● **Try it**
Copy out and return the lines from the one holding "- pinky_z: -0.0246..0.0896" to the end of the listing below, both included, omitting the pictures.

───── Provided material ─────

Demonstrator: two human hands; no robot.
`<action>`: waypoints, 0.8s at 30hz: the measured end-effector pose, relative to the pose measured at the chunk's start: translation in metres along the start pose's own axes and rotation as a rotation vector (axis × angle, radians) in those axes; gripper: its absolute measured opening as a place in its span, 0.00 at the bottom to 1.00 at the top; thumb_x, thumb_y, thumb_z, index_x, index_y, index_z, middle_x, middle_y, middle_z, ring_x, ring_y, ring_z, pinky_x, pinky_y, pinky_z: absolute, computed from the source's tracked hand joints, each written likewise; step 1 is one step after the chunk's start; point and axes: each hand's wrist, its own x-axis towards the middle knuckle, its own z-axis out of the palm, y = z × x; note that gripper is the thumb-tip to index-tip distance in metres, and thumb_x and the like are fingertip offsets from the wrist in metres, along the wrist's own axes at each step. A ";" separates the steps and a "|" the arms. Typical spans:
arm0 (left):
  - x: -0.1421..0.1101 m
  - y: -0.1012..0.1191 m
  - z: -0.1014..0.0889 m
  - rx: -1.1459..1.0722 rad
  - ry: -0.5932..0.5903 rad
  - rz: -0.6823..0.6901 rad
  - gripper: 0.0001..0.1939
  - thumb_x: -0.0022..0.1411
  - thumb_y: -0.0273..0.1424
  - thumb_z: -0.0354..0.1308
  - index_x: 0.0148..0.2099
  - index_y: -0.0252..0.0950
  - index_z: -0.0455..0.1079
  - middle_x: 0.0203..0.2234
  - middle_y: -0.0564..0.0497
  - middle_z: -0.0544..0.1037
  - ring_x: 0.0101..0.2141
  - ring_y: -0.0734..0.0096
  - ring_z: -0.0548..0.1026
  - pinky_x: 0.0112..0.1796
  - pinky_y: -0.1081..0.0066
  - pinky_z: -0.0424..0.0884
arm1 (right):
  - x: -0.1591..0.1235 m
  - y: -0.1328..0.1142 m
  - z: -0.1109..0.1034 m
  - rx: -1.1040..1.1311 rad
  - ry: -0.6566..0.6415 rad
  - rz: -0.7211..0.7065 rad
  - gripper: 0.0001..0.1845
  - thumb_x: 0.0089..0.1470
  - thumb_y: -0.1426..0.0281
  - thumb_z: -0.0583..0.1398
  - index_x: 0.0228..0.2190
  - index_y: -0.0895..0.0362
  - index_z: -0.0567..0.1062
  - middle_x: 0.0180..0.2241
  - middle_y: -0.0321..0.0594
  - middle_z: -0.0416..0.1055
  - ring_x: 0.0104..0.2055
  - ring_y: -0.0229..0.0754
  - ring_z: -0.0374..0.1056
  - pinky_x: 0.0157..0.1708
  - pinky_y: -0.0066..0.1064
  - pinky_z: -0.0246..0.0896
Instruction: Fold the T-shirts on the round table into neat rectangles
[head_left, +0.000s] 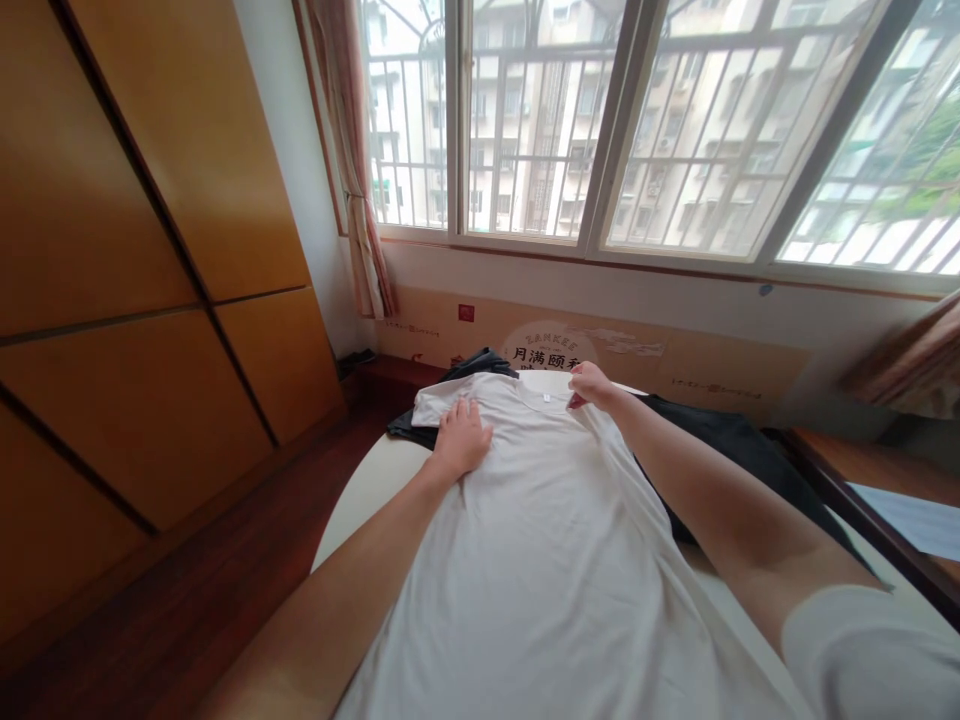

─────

● **Exercise answer**
  - pinky_z: -0.0246..0.0896
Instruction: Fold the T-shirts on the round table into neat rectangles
[head_left, +0.000s] 

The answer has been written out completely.